WT IKAROS homo- and heterodimerizes as dimers or multimers with IKAROS family members, localizes to pericentromeric heterochromatin (PC-HC) and regulates (mostly represses but can also activate) the expression of its target genes [39,40]. Several studies have demonstrated that the DNA binding ability of the IKAROS protein to its target sequence is essential for its localization to PC-HC [41]. Our group and others have shown that when IKZF1 mutants affecting the DNA-binding domain were expressed in vitro (e.g., HEK 293 or NIH3T3 transfected cells), they completely abrogated DNA binding and displayed a diffuse PC-HC pattern, in contrast to a punctate staining pattern indicative of normal PC-HC localization. Co-expression of mutant and WT protein, mimicking the heterozygous condition found in the patients carrying heterozygous IKZF1 mutations, revealed that amino acid N159 mutations but not others exerted a dominant negative effect over WT IKAROS’ pericentromeric targeting [23]. Variants located to or disrupting ZF5 and/or ZF6 impaired homo-and hetero dimerization and also led to abnormal DNA binding and PC-HC localization without a dominant effect on WT function (Figure 1B and C) [22].

Based on IKZF1 mutants expression, functional defects (i.e., DNA binding, PC-HC targeting ability, and dimerization) and their impact on IKAROS WT protein, we classified human germline IKZF1 mutations found in PID/IEI patients into three groups: 1) haploinsufficiency (HI) caused by either the reduction of IKAROS WT protein expression (by large deletions encompassing IKZF1 gene or early truncating mutations affecting protein expression) or the loss of IKAROS function primarily due to disruption of DNA binding and PC-HC targeting, but not affecting the WT protein; 2) dimerization defective (DD), also acting by haploinsufficiency (no impact on the WT protein), but caused primarily by disruption of the dimerization domain; DD mutants are unable to dimerize with WT IKAROS protein but are still able to bind IKAROS target sequences as monomers but not as dimers (or multimers); and 3) dominant negative (DN) primarily affecting DNA binding as well as PC-HC targeting, and adversely affecting the PC-HC targeting of WT IKAROS proteins.

Most germline heterozygous IKZF1 mutations found in patients presenting with common variable immunodeficiency (CVID) are HI (either by the complete lack of one WT allele or presence of missense loss-of-function mutations in one allele)[24–34,38]. Patients with DN mutations mostly presented with early onset combined immunodeficiency [23]. The HI and DN variants mainly affect ZF2 and ZF3 at the DNA binding domain.
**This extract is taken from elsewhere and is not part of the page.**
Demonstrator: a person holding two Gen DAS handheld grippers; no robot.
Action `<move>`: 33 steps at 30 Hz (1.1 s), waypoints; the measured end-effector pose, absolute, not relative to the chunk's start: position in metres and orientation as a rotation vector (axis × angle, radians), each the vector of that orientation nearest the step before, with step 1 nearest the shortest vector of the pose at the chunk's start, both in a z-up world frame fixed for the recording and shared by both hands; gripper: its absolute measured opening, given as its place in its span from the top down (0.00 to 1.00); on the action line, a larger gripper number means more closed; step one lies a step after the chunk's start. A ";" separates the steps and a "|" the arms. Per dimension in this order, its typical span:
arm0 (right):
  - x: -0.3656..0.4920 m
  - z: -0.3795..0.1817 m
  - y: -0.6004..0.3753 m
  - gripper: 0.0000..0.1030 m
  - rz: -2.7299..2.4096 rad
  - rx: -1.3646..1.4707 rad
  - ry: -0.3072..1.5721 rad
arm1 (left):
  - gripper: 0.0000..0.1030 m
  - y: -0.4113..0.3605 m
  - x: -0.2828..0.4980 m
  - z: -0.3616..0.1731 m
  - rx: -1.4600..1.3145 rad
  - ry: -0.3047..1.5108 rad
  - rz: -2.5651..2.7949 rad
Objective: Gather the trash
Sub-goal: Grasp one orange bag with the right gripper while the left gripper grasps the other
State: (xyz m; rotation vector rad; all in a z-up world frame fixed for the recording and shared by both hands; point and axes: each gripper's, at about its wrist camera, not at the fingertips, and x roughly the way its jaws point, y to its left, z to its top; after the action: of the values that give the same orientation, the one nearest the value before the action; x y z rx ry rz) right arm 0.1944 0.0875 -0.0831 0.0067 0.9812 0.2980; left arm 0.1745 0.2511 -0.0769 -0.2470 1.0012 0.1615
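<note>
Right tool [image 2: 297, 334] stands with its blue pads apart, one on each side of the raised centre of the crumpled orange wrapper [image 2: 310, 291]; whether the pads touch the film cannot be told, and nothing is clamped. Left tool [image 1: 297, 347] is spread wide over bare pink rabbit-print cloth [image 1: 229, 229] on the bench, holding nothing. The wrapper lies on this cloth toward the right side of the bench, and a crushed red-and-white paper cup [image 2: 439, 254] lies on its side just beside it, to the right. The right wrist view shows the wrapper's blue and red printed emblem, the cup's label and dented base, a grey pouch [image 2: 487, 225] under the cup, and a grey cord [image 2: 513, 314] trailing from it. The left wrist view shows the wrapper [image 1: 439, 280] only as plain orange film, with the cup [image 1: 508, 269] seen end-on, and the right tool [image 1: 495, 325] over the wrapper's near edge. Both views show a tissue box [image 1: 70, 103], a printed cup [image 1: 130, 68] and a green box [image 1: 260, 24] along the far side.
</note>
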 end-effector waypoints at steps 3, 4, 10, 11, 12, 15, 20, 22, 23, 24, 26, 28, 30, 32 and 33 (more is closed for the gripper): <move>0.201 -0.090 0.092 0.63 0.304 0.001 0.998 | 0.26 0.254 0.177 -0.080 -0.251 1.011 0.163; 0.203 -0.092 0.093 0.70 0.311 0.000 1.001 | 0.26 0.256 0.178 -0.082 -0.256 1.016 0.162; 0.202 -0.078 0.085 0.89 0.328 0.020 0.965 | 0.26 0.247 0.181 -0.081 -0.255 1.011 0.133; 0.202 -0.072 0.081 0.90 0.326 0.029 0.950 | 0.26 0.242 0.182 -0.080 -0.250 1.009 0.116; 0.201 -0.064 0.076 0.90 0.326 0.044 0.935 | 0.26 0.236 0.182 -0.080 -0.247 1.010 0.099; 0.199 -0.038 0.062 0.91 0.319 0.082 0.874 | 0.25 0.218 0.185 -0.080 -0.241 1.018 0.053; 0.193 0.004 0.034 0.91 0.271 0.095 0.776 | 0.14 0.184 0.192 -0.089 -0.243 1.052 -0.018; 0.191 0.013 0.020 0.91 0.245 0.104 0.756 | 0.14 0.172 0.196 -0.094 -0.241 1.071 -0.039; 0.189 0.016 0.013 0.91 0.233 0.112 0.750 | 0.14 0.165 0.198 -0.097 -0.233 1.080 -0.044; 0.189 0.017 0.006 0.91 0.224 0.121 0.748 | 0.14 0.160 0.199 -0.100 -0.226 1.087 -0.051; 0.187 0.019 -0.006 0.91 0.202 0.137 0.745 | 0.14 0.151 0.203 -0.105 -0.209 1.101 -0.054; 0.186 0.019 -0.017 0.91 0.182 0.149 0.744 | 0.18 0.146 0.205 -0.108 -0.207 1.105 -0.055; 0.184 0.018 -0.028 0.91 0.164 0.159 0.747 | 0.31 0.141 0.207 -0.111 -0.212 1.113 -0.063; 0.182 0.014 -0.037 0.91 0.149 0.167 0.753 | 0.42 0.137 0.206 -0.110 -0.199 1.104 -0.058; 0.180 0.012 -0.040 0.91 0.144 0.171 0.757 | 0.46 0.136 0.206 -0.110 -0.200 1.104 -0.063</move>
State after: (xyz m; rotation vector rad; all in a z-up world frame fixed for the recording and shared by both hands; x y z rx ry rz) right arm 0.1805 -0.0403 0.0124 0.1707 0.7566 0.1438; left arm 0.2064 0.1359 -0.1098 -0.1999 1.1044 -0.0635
More recently, patients presenting with more hematologic (benign and malignant) than infectious manifestations were reported to carry DD variants. The DD variants primarily affect ZF5 and/or ZF6, leading to impaired homo-and hetero dimerization as well as abnormal DNA binding and PC-HC localization [22].
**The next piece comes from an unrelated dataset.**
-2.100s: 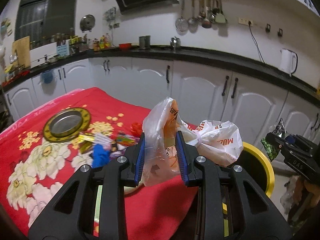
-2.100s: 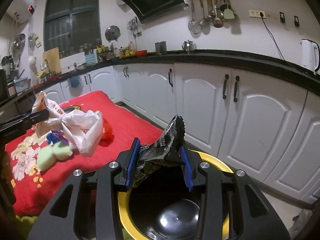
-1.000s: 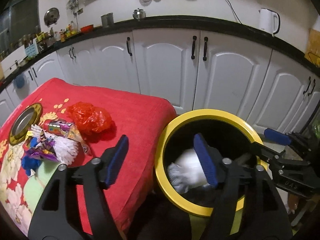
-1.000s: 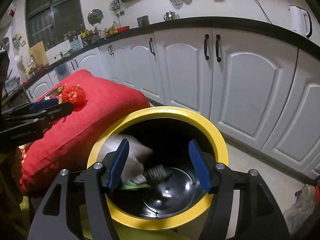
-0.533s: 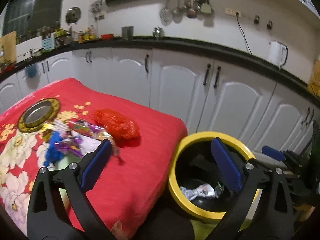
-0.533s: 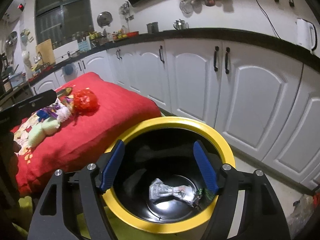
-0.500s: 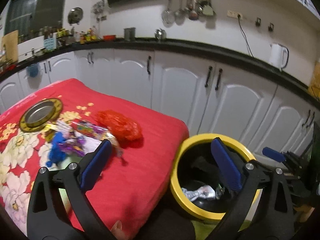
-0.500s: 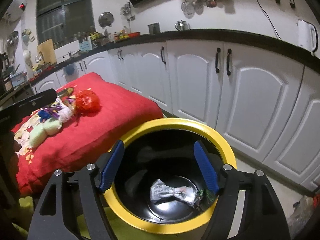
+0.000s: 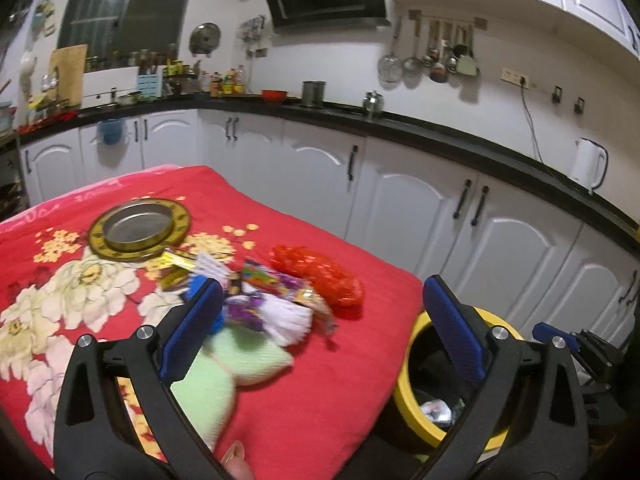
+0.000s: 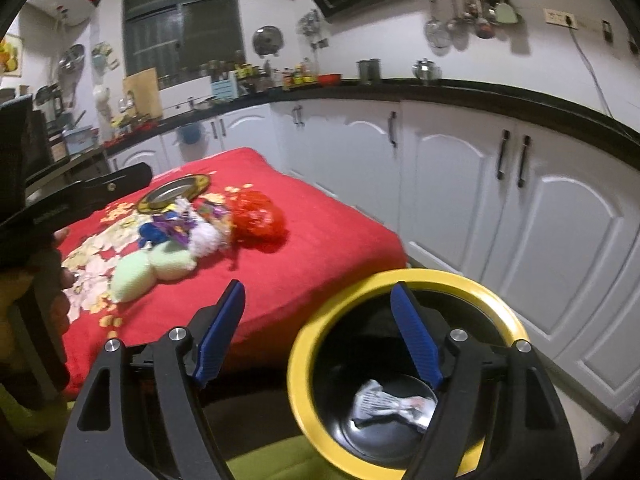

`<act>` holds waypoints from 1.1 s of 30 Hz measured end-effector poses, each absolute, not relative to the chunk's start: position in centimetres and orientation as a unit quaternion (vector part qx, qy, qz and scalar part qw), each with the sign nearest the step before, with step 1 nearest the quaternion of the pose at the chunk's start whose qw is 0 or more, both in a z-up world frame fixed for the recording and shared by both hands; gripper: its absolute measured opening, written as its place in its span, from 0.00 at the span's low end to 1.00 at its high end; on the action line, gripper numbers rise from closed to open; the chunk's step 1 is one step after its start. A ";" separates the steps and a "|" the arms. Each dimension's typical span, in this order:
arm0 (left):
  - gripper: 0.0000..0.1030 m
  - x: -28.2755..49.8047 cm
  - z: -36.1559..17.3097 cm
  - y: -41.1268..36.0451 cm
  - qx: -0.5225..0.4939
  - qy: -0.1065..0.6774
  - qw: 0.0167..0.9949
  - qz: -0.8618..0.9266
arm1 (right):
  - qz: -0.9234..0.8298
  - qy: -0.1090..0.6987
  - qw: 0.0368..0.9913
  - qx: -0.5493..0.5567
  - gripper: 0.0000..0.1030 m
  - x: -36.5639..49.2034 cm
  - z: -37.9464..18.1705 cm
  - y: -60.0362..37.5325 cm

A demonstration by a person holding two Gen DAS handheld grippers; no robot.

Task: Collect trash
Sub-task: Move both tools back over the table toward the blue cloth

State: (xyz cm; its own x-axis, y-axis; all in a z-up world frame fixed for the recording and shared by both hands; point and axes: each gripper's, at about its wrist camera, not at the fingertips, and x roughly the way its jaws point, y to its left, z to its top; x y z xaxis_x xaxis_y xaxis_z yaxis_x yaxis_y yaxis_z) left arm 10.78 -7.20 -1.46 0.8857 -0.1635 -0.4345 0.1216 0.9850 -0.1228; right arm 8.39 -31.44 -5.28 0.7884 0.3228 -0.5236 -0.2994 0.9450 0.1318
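Left gripper (image 9: pixel 320 316): blue-padded fingers spread wide, nothing between them; held above the near edge of the red flowered cloth (image 9: pixel 80 280).

Right gripper (image 10: pixel 320 328): fingers likewise spread wide and empty; held over the near rim of the yellow-rimmed bin (image 10: pixel 304 364), its right finger in front of the bin's mouth.

Bin contents: one crumpled white plastic bag (image 10: pixel 384 404) lying on the black bottom. Bin stands on the floor just beside the cloth-covered table's corner.

Trash on the cloth, in one loose cluster:
- red mesh bag (image 9: pixel 320 276), nearest the bin side;
- colourful snack wrapper (image 9: pixel 276 284), touching the mesh bag;
- white shredded tuft (image 9: pixel 286 320);
- blue scrap (image 10: pixel 152 232) and purple scrap (image 9: pixel 244 312);
- two pale green sponges (image 9: pixel 224 372), side by side, closest to the left gripper.

Beyond the cluster: round metal plate with gold rim (image 9: pixel 138 230), flat on the cloth. Behind: white cabinets (image 9: pixel 400 200) under a black counter.
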 end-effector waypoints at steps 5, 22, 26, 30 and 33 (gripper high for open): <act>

As described above, testing the ability of IKAROS mutant to bind regulatory elements of its target genes and subcellular localization, as well as their capacity to homo- and heterodimerize are critically important steps to verify the functional impact of IKZF1 variants that in turn will mostly associate a genotype to particular phenotypes. The functional impact, immunological phenotype as well as predominant clinical manifestations of each IKZF1 allelic variants are summarized in Table 1.

Table 1.

Clinical and immunological phenotypes of patients with germline heterozygous IKZF1 mutations. Allelic variants associated with IKZF1 mutations and their impact on IKAROS functions (DNA binding, pericentromeric-heterochromatin [PC-HC] localization, and dimerization). Frequencies of clinical manifestations were calculated based on the total number of mutation carriers in each group. Immunologic phenotype proportions were calculated based on available data.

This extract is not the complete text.